Speech, Audio and Language Processing are largely benefiting from deep learning architectures to achieve high levels of performance. Deep learning are the set of algorithms that allow to learn different levels of abstraction from given data. These algorithms have achieved great success in supervised environments. Supervised means that we have labelled data for training purposes. Deep learning algorithms typically need large quantities of labelled data to perform a task. Different architectures of these algorithms are combined and concatenated depending on the goal of the task. These can include recurrent neural networks that excel at modeling variable-length sequences, and convolutional neural networks that have typically been used to extract patterns from images. However, much more complex architectures such as the Transformer, which combine attention mechanisms and feed-forward networks, are so versatile that are able to succeed in multiple tasks.
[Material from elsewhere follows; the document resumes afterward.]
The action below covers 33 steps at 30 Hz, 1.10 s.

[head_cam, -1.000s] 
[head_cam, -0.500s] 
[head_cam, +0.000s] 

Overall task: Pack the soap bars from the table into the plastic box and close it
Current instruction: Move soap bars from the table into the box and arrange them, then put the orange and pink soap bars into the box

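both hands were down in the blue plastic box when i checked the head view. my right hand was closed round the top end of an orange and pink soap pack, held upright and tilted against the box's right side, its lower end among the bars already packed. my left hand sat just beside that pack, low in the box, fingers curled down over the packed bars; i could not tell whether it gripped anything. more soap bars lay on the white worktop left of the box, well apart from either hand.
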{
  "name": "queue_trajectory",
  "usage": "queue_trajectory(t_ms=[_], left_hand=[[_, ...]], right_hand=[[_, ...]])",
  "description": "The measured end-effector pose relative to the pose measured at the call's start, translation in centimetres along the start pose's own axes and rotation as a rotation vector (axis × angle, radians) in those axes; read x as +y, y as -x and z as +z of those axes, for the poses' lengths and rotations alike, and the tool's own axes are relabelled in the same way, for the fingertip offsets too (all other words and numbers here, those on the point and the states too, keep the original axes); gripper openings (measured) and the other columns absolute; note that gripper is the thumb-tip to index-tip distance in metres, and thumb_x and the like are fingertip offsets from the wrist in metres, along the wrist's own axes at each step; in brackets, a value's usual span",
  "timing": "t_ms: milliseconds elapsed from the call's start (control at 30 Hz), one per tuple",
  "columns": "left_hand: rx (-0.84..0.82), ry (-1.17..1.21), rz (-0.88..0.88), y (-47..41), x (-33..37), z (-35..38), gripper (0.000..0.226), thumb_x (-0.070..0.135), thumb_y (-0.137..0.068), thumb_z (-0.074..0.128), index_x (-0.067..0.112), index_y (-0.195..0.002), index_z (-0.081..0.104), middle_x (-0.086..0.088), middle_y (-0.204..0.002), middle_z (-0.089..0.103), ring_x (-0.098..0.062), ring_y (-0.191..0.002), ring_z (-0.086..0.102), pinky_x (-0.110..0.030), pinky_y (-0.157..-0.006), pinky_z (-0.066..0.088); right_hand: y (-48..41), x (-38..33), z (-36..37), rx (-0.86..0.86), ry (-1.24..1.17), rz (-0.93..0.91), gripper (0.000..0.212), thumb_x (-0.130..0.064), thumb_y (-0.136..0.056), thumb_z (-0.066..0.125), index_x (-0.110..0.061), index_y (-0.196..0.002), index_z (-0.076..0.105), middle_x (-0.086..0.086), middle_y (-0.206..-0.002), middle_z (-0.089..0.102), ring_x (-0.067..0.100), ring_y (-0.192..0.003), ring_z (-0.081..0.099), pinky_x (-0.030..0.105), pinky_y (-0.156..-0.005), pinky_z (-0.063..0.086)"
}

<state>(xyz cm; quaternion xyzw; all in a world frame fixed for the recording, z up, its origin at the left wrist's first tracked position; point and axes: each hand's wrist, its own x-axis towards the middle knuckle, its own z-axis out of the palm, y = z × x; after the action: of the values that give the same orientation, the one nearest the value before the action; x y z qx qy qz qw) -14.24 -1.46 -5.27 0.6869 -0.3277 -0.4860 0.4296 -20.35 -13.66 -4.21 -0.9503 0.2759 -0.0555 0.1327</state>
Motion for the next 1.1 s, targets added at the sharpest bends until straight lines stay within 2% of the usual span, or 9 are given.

The purpose of this project is to focus on remaining challenges of advanced deep learning architectures in the context of speech, audio and language processing by continuing the intense research of our group. The project proposes to tackle big challenges in multilingual and multimodal machine translation, speaker recognition, natural language processing and speech regeneration.

Funded by the Spanish Ministerio de Ciencia e Innovación, the Agencia Estatal de Investigación through the project PID2019-107579RB-I00 (agreement AEI/10.13039/501100011033)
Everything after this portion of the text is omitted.